◆ Dataset content:
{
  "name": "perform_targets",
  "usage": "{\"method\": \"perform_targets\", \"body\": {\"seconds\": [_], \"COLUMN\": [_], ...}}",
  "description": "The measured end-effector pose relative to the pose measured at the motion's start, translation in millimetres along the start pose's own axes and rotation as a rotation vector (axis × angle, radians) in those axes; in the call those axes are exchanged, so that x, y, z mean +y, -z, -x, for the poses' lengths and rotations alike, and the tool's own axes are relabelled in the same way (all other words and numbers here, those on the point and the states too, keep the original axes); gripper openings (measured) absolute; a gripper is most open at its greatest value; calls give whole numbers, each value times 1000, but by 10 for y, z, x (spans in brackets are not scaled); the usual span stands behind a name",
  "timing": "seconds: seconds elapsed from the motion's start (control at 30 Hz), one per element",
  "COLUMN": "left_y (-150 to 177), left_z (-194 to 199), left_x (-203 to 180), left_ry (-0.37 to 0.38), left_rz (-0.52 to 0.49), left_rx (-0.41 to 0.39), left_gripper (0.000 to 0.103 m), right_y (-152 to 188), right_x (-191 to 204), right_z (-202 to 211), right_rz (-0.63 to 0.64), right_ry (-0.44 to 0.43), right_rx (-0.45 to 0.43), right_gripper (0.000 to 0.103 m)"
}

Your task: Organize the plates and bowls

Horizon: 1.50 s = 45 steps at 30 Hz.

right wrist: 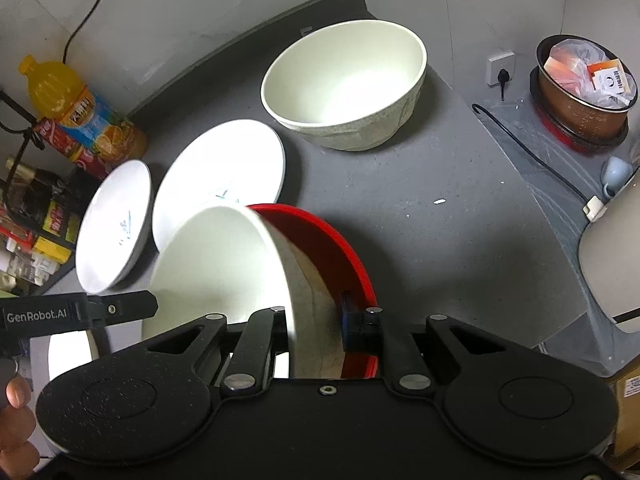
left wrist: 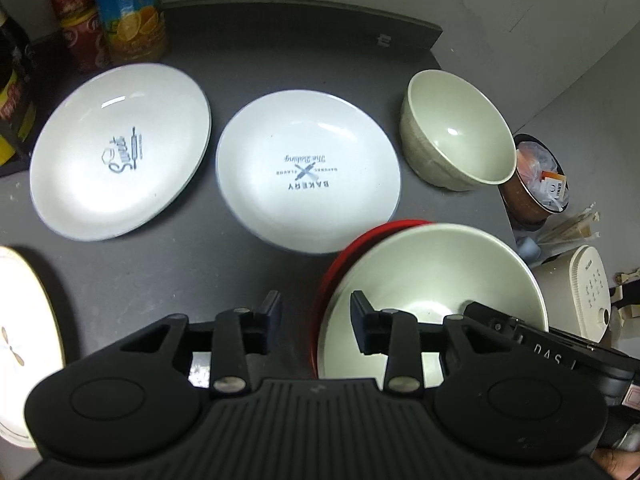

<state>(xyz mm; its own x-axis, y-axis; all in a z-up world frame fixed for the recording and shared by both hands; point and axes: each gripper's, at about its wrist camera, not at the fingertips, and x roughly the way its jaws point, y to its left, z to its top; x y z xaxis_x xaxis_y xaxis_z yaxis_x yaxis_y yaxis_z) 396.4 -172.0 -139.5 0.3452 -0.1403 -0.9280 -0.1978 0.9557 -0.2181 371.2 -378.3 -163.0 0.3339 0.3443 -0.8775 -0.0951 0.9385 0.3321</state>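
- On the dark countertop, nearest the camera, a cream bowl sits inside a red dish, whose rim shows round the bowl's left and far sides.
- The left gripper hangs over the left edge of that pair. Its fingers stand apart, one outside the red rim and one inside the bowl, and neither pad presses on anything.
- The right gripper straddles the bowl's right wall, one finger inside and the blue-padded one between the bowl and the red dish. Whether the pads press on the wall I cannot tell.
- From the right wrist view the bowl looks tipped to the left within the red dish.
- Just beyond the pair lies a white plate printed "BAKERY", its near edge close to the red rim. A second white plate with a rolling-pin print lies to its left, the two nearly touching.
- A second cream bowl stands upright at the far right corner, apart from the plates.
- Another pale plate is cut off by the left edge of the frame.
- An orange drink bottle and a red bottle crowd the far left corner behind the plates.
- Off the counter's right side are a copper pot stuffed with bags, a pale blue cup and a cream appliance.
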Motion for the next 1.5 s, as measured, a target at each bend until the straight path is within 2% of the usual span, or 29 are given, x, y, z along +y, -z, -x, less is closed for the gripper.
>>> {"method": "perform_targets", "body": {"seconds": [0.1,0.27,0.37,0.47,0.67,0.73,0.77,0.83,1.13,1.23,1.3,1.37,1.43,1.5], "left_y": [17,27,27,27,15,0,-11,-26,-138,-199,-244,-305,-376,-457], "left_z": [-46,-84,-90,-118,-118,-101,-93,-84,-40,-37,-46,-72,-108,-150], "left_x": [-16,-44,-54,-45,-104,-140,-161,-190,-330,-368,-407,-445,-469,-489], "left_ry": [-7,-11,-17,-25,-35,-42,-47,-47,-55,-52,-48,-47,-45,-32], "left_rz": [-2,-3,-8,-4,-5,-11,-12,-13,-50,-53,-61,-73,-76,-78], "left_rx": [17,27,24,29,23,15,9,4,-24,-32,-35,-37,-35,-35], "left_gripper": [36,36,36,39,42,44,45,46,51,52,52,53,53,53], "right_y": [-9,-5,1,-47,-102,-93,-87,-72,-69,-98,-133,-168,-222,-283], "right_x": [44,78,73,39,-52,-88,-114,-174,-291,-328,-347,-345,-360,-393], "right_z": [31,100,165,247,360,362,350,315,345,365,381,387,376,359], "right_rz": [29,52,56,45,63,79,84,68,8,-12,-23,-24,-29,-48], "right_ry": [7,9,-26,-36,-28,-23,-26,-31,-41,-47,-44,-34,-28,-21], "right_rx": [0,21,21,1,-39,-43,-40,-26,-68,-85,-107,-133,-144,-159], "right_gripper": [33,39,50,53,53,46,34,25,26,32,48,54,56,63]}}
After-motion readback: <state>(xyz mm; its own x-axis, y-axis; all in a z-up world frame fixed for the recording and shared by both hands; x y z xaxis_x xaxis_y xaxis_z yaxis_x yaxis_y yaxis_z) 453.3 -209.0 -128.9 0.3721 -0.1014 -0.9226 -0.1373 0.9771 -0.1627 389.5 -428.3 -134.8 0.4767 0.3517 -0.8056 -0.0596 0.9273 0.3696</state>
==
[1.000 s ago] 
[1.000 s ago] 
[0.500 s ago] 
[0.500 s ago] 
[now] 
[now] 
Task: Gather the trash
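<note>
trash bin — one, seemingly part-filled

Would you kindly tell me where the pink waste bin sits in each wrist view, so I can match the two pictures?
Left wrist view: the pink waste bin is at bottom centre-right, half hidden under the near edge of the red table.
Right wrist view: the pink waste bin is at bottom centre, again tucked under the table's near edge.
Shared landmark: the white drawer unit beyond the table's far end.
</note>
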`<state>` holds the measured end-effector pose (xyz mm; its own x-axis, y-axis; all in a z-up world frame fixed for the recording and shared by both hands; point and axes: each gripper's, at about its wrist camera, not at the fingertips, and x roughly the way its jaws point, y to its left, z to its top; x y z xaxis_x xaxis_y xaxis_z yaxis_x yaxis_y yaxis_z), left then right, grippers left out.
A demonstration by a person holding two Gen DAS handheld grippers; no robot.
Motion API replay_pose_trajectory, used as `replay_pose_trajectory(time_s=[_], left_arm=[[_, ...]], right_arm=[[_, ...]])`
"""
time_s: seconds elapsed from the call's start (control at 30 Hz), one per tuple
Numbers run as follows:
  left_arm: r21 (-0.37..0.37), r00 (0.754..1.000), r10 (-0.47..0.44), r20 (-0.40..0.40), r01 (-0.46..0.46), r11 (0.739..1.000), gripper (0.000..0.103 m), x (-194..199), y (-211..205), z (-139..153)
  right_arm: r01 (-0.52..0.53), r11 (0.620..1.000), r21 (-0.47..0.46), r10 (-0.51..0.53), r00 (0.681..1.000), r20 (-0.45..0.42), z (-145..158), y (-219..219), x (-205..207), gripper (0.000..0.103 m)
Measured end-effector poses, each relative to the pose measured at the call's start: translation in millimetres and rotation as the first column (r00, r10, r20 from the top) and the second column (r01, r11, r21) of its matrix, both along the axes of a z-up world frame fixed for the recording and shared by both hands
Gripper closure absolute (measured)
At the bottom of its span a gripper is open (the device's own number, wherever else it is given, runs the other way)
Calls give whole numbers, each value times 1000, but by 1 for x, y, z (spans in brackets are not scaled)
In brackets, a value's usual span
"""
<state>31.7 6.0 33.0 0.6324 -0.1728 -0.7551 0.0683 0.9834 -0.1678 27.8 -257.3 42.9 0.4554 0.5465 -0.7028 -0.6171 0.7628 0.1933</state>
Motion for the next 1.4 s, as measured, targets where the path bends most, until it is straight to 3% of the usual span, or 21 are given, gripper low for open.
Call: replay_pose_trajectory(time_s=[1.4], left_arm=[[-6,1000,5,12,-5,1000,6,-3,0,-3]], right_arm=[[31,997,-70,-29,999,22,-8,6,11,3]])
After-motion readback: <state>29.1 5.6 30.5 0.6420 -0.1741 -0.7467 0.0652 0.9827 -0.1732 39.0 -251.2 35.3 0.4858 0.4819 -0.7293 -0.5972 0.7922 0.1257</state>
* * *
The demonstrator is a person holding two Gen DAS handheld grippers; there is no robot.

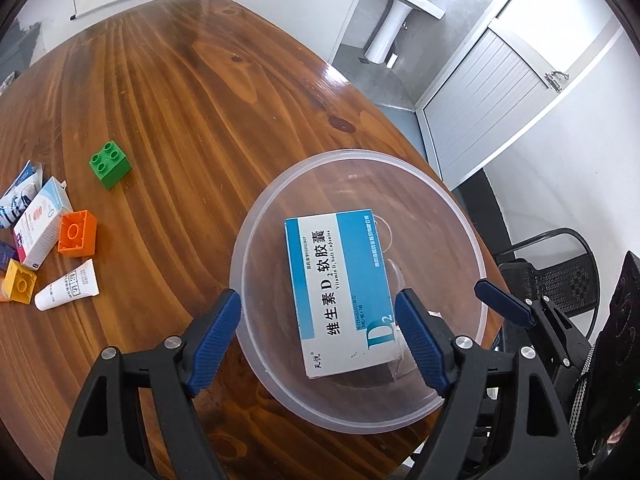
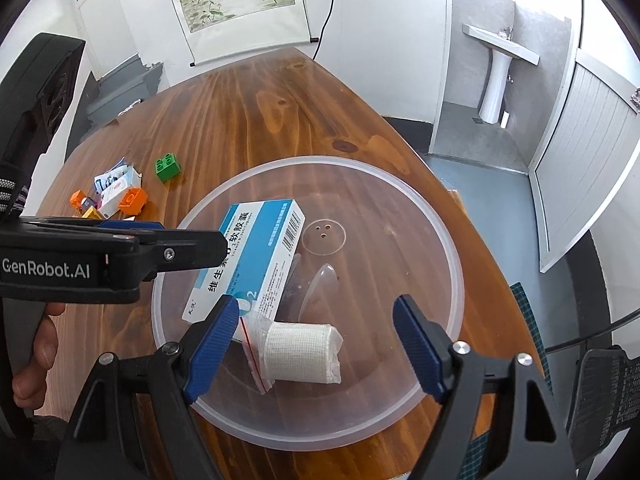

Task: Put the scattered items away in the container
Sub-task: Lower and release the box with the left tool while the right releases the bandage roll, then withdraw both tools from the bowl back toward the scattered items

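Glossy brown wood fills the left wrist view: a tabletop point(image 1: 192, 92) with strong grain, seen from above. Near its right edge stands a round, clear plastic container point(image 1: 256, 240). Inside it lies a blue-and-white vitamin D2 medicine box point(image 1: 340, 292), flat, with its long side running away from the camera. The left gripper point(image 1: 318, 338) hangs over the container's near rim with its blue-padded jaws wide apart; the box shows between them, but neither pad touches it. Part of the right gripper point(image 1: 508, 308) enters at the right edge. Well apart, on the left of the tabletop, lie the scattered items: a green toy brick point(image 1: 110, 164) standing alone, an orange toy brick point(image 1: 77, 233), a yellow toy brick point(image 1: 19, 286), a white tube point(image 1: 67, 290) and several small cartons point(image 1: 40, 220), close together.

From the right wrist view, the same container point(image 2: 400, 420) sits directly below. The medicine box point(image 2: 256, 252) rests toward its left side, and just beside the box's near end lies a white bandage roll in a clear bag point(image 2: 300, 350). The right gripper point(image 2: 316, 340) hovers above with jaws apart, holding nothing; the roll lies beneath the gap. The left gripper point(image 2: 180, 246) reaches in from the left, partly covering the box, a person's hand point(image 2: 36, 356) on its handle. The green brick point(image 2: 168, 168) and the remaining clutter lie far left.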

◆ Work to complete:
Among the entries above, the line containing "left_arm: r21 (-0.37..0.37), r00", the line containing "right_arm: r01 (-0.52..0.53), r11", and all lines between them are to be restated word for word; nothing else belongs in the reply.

◆ Expected answer:
  left_arm: r21 (-0.37..0.37), r00 (0.754..1.000), r10 (-0.47..0.44), r20 (-0.40..0.40), r01 (-0.46..0.46), r11 (0.739..1.000), gripper (0.000..0.103 m), x (-194..199), y (-211..205), z (-139..153)
  right_arm: r01 (-0.52..0.53), r11 (0.620..1.000), r21 (-0.47..0.46), r10 (-0.51..0.53), r00 (0.681..1.000), r20 (-0.45..0.42), z (-145..158), y (-219..219), x (-205..207), gripper (0.000..0.103 m)

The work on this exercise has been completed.